General Psychology Phenomenology Psychology in Everyday Life

A Different Kind of Loss

Having a good conversation about a painful topic is bittersweet. Having a good conversation about loss, for instance, has sweetness mixed with the core bitterness of the topic, and I think the sweetness comes from the truth we discover and the understanding we come to share. Even loss–and our attention to loss–can become a way of connecting with others, a way of discovering and sharing insights.

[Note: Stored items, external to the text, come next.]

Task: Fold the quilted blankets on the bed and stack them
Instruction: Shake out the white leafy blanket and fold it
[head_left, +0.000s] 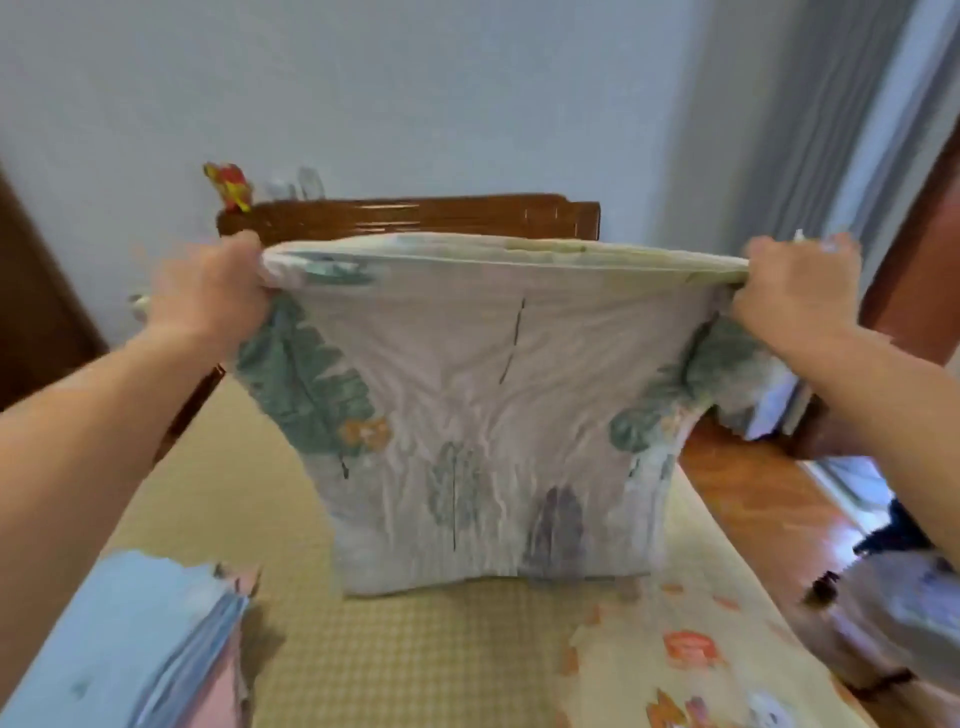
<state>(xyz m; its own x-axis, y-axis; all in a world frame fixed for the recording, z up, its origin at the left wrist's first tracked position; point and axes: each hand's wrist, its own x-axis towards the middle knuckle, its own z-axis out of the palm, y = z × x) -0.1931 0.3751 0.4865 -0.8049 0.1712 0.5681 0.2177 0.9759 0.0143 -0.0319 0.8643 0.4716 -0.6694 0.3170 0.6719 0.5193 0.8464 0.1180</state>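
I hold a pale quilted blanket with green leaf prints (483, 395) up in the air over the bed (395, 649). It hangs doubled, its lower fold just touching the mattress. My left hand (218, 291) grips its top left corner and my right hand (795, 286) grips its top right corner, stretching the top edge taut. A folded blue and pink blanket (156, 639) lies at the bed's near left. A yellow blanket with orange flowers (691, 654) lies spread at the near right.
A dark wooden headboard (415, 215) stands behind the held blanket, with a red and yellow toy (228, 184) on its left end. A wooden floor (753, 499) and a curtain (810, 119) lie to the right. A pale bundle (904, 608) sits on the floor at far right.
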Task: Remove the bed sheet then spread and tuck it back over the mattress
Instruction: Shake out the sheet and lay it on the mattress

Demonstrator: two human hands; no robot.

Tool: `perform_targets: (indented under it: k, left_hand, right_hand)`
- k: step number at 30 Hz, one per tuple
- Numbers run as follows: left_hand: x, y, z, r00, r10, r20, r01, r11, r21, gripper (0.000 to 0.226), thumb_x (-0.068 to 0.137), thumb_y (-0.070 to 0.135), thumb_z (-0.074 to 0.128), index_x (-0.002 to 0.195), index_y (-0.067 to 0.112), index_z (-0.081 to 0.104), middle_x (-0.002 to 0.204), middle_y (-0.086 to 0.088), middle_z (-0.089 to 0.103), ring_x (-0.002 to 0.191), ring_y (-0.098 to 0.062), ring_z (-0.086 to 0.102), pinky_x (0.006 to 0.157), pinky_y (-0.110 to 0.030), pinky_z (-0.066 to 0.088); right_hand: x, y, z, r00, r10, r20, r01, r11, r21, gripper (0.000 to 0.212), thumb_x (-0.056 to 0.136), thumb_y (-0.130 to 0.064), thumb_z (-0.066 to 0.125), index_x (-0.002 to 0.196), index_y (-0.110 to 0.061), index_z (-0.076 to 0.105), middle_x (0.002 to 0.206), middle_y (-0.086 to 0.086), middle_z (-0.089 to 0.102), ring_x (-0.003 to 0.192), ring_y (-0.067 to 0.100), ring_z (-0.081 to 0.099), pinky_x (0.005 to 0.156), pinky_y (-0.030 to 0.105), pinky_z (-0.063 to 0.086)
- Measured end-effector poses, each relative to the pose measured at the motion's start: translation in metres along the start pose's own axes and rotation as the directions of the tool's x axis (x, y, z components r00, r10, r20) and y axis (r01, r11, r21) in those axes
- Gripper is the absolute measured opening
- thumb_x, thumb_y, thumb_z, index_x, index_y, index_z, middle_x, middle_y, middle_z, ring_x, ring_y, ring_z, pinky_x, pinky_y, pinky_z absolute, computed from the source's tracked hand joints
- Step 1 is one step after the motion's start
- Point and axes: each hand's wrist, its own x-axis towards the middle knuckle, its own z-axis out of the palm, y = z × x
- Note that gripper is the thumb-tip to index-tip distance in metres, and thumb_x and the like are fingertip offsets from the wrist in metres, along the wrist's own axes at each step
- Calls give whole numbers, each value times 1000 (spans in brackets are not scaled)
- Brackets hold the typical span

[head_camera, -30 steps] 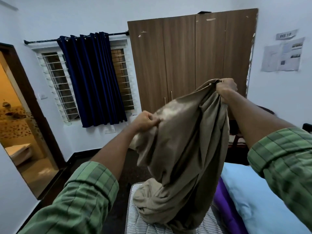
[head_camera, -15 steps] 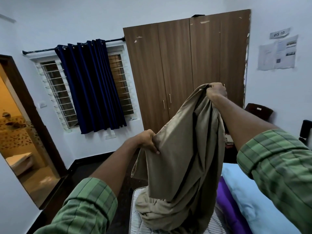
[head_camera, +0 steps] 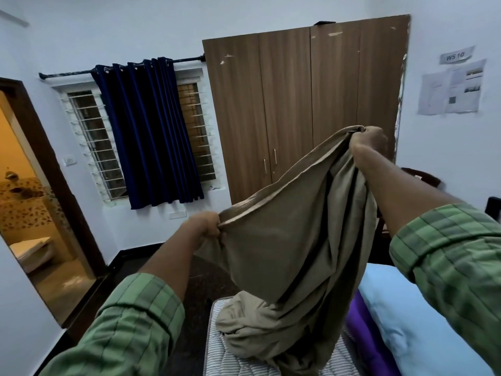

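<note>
Stretching forward, left hand (head_camera: 207,226) low, right hand (head_camera: 368,139) high, each gripping the bed sheet (head_camera: 292,245) hem.

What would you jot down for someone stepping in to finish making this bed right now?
Left hand grips the hem of the tan bed sheet, held low. Right hand grips the same hem, raised high.
The sheet hangs bunched between them, its lower end heaped on the bare striped mattress. A light blue pillow and a purple cloth lie to the right.
Done: sheet is off.
Left: find the corners, spread it flat, tuck it in.
</note>
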Motion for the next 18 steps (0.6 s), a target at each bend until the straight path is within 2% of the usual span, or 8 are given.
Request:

A few days ago, I listened to a recent NBN interview with Claudia Heilbrunn on her book What Happens When the Analyst Dies: Unexpected Terminations in Psychoanalysis (Routledge, 2019). The main title of the book puts the emphasis on the death of the analyst, while the subtitle shifts the emphasis on the termination of the analysis. The main title, referring to the analyst as a person, doesn’t associate death with the unexpected. A person is mortal, it is not all that surprising that they die, if we keep in mind their personhood. The subtitle, referring to the analysis, brings in the word “unexpected.” Analysis itself isn’t a mortal being, and because of that we might forget that it can end. The termination of an analysis could be surprising, very surprising, in so far as we regard analysis as infinite. Isn’t this a general point about our projects and how they affect our self-understanding? The open-endedness and infinitude of what I do (a project) conceals the finitude of what I am (a mortal subject).

The NBN host, Christopher Russel, was great in guiding the conversation and adding his own insights to the interview. It was clear that both Christopher and Claudia cared about the topic, had been personally impacted by the kind of loss they were talking about, and indeed wanted to talk about it. It was a bittersweet conversation, which is to say it was a good conversation. It was warm, simple, finite, inspired by and aware of human finitude and our mortality. Yes, even the analyst dies. Even the teacher dies. Despite the fact that these figures might seem like the most stable part of one’s otherwise chaotic reality. And what does our surprise say about us? What does the difficulty in communicating the pain of such a loss say about us? What now? Where do we go from here?

There was another feature of the conversation that I very much liked: it started small, with a well-defined and -specified topic, and then moved into broader territories. We might begin by recognizing that not all losses are the same, and later we recognize that there might be common qualities in different kinds of losses, if we think about them–and try to make sense of them–long enough. Christopher and Claudia moved into other relevant areas–attachment, relationships, memory, self-image, family, and place (as in the place of therapy), and I think they couldn’t have dealt with those related topics so beautifully, had they not started their conversation with a very specific kind of loss, which was deeply relevant to them both, the reality of which they both felt and recognized.